> EXERCISE INSTRUCTIONS: The response should consist of the data below, copied exactly, with no pictures in it.

*** Block opens ***

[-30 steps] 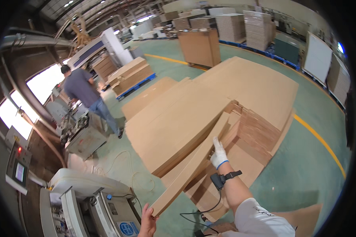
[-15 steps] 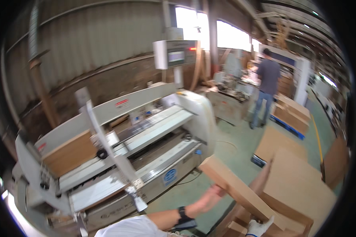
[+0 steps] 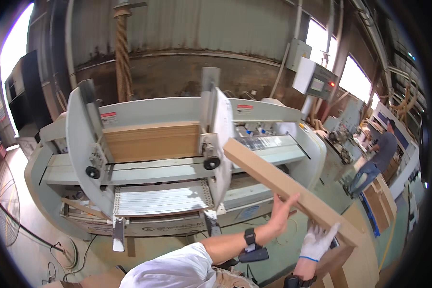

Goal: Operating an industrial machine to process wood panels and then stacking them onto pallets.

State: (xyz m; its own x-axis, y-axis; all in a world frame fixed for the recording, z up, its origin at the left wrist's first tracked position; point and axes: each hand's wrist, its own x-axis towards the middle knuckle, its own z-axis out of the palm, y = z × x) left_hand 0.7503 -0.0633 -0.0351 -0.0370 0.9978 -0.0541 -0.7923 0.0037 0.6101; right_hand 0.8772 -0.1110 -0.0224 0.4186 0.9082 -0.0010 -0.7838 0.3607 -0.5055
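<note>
A long, thick wooden board slants across the right of the view, its far-left end raised toward the machine. My bare left hand, with a black band at the wrist, grips the board's near edge around its middle. My right hand, in a white glove, holds it closer to its lower right end; some fingers are hidden under the wood. Ahead stands a pale grey machine with two upright side plates. Between those plates a set of wooden boards stands on edge.
Stacked brown boards lie at the lower right. Farther right, a person stands by other machinery, near a blue pallet with boards. A control box hangs at the back. At the left are a wire-caged fan and cables.
My view has swung left, bringing the machine to the middle. The board has come along in both hands, and my left hand now rests against its near edge.
</note>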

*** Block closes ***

> ANSWER BOX:
[-30 steps] 
[-15 steps] 
[+0 steps] 

Goal: Operating an industrial machine to process wood panels and then stacking them onto pallets.

State: (xyz m; its own x-axis, y-axis; all in a world frame fixed for the recording, z up, its origin at the left wrist's first tracked position; point and axes: each hand's wrist, its own x-axis towards the middle knuckle, its own z-axis out of the palm, y = z × x) left_hand 0.7503 -0.0633 -0.0351 -0.0370 0.9978 -0.0541 -0.7923 0.0037 0.6101; right_hand 0.8772 -0.1110 -0.0224 0.4186 0.9082 -0.0010 -0.7838 0.3607 -0.5055
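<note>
A long, thick wooden board slants across the right of the view, its far-left end raised toward the machine. My bare left hand, with a black band at the wrist, grips the board's near edge around its middle. My right hand, in a white glove, holds it closer to its lower right end; some fingers are hidden under the wood. Ahead stands a pale grey machine with two upright side plates. Between those plates a set of wooden boards stands on edge.
Stacked brown boards lie at the lower right. Farther right, a person stands by other machinery, near a blue pallet with boards. A control box hangs at the back. At the left are a wire-caged fan and cables.
My view has swung left, bringing the machine to the middle. The board has come along in both hands, and my left hand now rests against its near edge.
</note>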

Work on this exercise is done.